Don DeLillo, a novelist who has made American life his explicit subject for over 30 years, has faced similar charges. Like Stone, DeLillo's fascination with conspiratorial themes has drawn no shortage of heated rebukes. His reputation as an unabashedly private and cerebral literary figure, similarly, has not always endeared him to the literary establishment. He figured prominently in an anti-intellectual broadside of so-called serious contemporary fiction this summer in the Atlantic Monthly. Even tributes have tended to diminish DeLillo, as when Martin Amis trivialized him as "the poet of paranoia." Yet his dozen novels -- and handful of plays, stories and essays -- range widely and assuredly across the broad swath of the postwar American experience. They bristle with brainy asides and lyric rhapsodies rare to modern literature. From JFK to rock 'n' roll, from suburbia to the CIA, DeLillo has crafted defining portrayals of many touchstones in the American psyche.

Over the course of time, the dismissive accusations have lost their bite. DeLillo's clearly focused vision of the contemporary landscape -- once so despairing and unlikely -- has become, startlingly, more and more our own. He worried about a world in which spectacle and terror would achieve totemic significance in the everyday lives of Americans. From attacks on American money markets to bioterror in the heartland, DeLillo's work has long anticipated a world in which acts of terror would achieve unprecedented historic consequences.

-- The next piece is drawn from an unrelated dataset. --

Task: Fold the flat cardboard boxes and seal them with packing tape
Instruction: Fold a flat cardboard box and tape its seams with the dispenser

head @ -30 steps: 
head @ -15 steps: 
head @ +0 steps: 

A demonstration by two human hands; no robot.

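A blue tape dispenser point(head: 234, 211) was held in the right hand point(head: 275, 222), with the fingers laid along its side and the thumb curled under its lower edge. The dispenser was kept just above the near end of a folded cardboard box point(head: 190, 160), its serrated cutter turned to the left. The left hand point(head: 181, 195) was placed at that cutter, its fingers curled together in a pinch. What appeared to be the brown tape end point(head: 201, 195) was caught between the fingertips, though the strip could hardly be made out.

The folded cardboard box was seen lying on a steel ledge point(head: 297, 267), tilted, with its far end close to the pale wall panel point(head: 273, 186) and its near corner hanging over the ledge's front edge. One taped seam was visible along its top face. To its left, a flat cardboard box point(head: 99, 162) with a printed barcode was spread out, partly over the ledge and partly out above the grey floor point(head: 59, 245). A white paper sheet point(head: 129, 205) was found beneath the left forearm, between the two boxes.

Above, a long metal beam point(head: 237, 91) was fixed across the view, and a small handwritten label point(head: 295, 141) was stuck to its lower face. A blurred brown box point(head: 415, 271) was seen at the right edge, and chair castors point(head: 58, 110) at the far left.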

He has also probed deeply the role of Americans and their reputation in the modern world, and worried about the invasiveness of its popular culture. "We're all one beat away from becoming elevator music," he once said.

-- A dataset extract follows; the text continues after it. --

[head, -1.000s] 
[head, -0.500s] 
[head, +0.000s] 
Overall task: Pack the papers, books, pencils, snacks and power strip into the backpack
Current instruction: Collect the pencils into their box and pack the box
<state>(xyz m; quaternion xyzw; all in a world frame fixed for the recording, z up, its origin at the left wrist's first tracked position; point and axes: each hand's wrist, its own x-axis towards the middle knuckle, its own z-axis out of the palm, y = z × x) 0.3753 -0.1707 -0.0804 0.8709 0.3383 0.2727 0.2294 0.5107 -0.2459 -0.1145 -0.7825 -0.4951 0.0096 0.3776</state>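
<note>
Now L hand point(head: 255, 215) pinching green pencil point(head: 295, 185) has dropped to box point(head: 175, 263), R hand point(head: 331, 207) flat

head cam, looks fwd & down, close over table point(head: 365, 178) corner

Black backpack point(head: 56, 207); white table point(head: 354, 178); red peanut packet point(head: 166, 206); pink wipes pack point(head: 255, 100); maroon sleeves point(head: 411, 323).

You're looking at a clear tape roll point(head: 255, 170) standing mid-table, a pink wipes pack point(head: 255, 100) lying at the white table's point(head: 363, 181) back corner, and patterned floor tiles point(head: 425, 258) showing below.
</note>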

Sympathetic critics have increasingly suggested that Don DeLillo is probably the best living American writer that living Americans do not read. Today, the growing relevance of his work has him poised to become more than a critics' darling. His literary peer Thomas Pynchon has applauded DeLillo for "a voice as eloquent and morally focused as any in American writing." In light of the events of Sept. 11, Don DeLillo's America may assist many readers in making sense of a newly uncertain world.

Modern American history has proven itself reliably frustrating in the hands of its most capable chroniclers. As Philip Roth, speaking for historians and artists alike, famously observed of the reality of American life, "It stupefies, it sickens, it infuriates, and finally it is even a kind of embarrassment to one's own meagre imagination." The pressing need for a broad historical understanding -- while deriving some meaning from the daunting, terrific violence of recent weeks -- is more pronounced than ever.

DeLillo's rejoinder to Roth's shrug can be seen throughout his oeuvre. As he wrote in a 1997 essay, "The sweeping range of American landscape and experience can be a goad, a challenge, an affliction and an inspiration, pretty much in one package." His literary career has taken up this express challenge with remarkable aplomb.

Born in 1936 to Italian immigrants, DeLillo grew up in New York in the Bronx. There he actively played sports among fellow Italian-Americans, harboring no interest in the writing life. A teenage job as parking attendant one summer proved to be a pivotal experience. According to DeLillo, the vast hours spent waiting and watching over vehicles encouraged a reading habit that became, over time, the beginnings of a writer's education. He discovered Faulkner, Joyce, Melville and Hemingway. He attended Fordham University as a self-described listless youth, and over the early '60s toiled discontentedly in advertising. The writing of his first novel, "Americana," would occupy the second half of the '60s, with DeLillo alternating between novel writing and freelance copywriting. In 1975 he married Barbara Bennett, a banker and, later, landscape designer, and they traveled for several years across Greece, the Middle East and India. He has repeatedly remarked on the influence of these travels, as well as his many years in New York. "I think more than writers," he has added, "the major influences on me have been European movies, and jazz, and Abstract Expressionism."